At home, Europe’s growing economic development was exceeded only by the growing ferocity of its conflicts. Abroad, Europe had achieved the ability to apply military force to achieve economic aims — and vice versa. The brutal exploitation of wealth from some places (South America in particular) and the thorough subjugation and imposed trading systems in others (East and South Asia in particular) created the foundation of the modern order. Such alternations of traditional systems increased the wealth of Europe dramatically.
But “engine” does not mean “united,” and Europe’s wealth was not spread evenly. Whichever country was benefitting had a decided advantage in that it had greater resources to devote to military power and could incentivize other countries to ally with it. The result ought to have been that the leading global empire would unite Europe under its flag. It never happened, although it was attempted repeatedly. Europe remained divided and at war with itself at the same time it was dominating and reshaping the world.

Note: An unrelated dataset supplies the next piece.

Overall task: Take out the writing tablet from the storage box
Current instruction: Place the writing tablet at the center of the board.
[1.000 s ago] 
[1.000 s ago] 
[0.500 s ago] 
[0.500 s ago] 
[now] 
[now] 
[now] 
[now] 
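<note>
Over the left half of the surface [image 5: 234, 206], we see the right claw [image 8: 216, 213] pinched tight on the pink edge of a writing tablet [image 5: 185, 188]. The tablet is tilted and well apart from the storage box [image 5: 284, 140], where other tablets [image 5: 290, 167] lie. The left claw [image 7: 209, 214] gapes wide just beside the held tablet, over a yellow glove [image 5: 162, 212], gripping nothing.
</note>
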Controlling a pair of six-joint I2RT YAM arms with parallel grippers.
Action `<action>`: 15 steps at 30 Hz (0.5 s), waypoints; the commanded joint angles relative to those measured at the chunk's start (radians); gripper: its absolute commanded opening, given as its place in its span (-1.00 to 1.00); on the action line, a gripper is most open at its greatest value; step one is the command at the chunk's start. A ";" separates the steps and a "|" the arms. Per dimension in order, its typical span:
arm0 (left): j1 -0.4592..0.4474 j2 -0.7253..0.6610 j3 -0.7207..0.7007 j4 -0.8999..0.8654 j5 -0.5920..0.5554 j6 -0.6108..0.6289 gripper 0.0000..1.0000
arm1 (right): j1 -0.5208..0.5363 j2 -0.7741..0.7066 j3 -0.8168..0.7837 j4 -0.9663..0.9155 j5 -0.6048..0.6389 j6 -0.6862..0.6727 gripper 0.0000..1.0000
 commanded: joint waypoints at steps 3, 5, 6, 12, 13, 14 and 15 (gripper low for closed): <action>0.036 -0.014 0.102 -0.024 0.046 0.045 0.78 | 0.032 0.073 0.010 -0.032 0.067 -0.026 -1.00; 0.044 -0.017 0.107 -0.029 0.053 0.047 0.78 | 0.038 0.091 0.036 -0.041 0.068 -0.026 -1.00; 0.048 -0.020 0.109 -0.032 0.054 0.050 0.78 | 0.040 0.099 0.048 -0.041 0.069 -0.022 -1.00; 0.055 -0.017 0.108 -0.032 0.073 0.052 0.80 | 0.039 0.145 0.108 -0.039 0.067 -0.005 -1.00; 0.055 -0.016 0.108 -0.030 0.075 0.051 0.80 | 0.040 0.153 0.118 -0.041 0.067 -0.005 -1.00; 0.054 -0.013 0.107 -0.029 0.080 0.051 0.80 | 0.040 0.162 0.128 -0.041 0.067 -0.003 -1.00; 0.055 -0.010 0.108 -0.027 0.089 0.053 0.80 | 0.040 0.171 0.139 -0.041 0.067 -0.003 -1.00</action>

The reasons for this paradox are complex. For me, the key has always been the English Channel. Domination of Europe requires a massive land force. Domination of the world requires a navy heavily oriented toward maritime trade. No European power was optimized to cross the channel, defeat England and force it into Europe. The Spanish Armada, the French navy at Trafalgar and the Luftwaffe over Britain all failed to create the conditions for invasion and subjugation. Whatever happened in continental Europe, the English remained an independent force with a powerful navy of its own, able to manipulate the balance of power in Europe to keep European powers focused on each other and not on England (most of the time). And after the defeat of Napoleon, the Royal Navy created the most powerful empire Europe had seen, but it could not, by itself, dominate the Continent. (Other European geographic features obviously make unification of Europe difficult, but all of them have, at one point or another, been overcome. Except for the channel.)
The tensions underlying Europe were bought to a head by German unification in 1871 and the need to accommodate Germany in the European system, of which Germany was both an integral and indigestible part. The result was two catastrophic general wars in Europe that began in 1914 and ended in 1945 with the occupation of Europe by the United States and the Soviet Union and the collapse of the European imperial system. Its economy shattered and its public plunged into a crisis of morale and a lack of confidence in the elites, Europe had neither the interest in nor appetite for empire.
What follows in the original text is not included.